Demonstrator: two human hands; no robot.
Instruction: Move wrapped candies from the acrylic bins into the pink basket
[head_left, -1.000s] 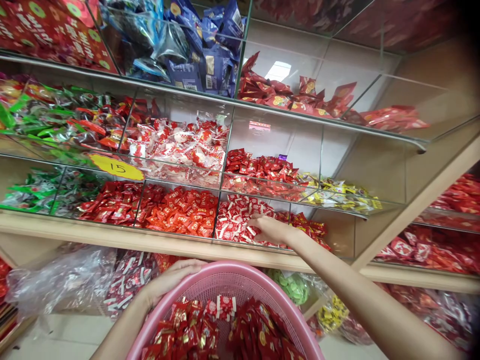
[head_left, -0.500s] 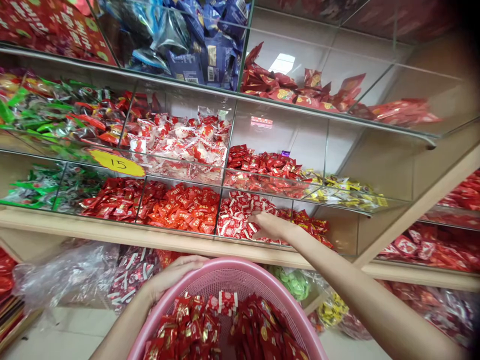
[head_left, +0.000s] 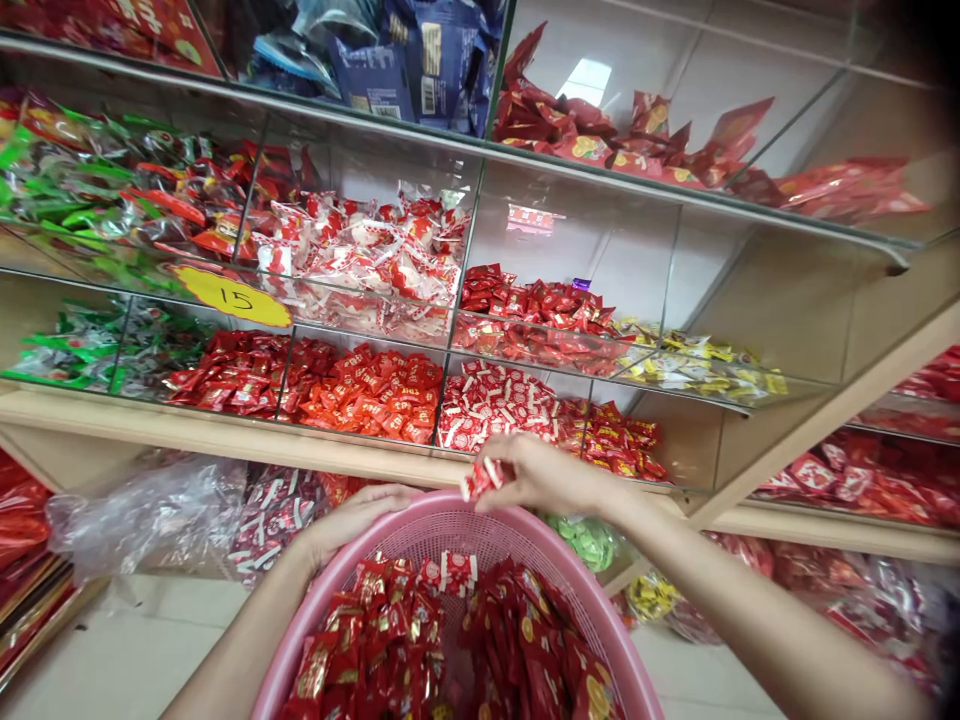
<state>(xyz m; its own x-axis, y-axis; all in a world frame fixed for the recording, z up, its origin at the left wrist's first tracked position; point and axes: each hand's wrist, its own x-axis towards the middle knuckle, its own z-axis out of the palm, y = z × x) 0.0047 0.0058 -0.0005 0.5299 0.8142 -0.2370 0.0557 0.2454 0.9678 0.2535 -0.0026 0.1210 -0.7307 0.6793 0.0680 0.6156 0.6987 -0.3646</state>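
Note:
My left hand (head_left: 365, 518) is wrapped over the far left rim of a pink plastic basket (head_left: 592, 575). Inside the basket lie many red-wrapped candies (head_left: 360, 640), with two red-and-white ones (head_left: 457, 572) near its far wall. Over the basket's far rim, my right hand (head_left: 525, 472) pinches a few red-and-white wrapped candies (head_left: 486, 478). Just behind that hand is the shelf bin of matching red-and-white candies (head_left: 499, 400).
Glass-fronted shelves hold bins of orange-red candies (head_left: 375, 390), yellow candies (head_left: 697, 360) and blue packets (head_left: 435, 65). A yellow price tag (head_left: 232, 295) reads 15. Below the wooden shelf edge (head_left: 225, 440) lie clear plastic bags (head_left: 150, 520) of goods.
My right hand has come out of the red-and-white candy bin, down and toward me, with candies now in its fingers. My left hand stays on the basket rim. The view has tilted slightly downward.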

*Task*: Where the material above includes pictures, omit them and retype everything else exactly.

*Solution for this exercise*:
Demonstrator: two human hands; no robot.
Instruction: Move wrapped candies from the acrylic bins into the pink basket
[head_left, -1.000s] 
[head_left, -0.500s] 
[head_left, +0.000s] 
<state>(xyz m; its own x-axis, y-axis; all in a world frame fixed for the recording, z up, its origin at the left wrist's first tracked position; point and axes: each hand's wrist, its own x-axis towards the middle knuckle, its own z-axis out of the palm, y = z × x) 0.0047 0.0058 -0.0005 0.5299 0.8142 -0.2370 0.0557 0.2454 0.9678 0.2535 -0.0026 0.1210 -0.7307 0.6793 0.0680 0.6156 0.6987 -0.3646</state>
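Note:
My left hand (head_left: 365, 518) is wrapped over the far left rim of a pink plastic basket (head_left: 592, 575). Inside the basket lie many red-wrapped candies (head_left: 360, 640), with two red-and-white ones (head_left: 457, 572) near its far wall. Over the basket's far rim, my right hand (head_left: 525, 472) pinches a few red-and-white wrapped candies (head_left: 486, 478). Just behind that hand is the shelf bin of matching red-and-white candies (head_left: 499, 400).
Glass-fronted shelves hold bins of orange-red candies (head_left: 375, 390), yellow candies (head_left: 697, 360) and blue packets (head_left: 435, 65). A yellow price tag (head_left: 232, 295) reads 15. Below the wooden shelf edge (head_left: 225, 440) lie clear plastic bags (head_left: 150, 520) of goods.
My right hand has come out of the red-and-white candy bin, down and toward me, with candies now in its fingers. My left hand stays on the basket rim. The view has tilted slightly downward.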

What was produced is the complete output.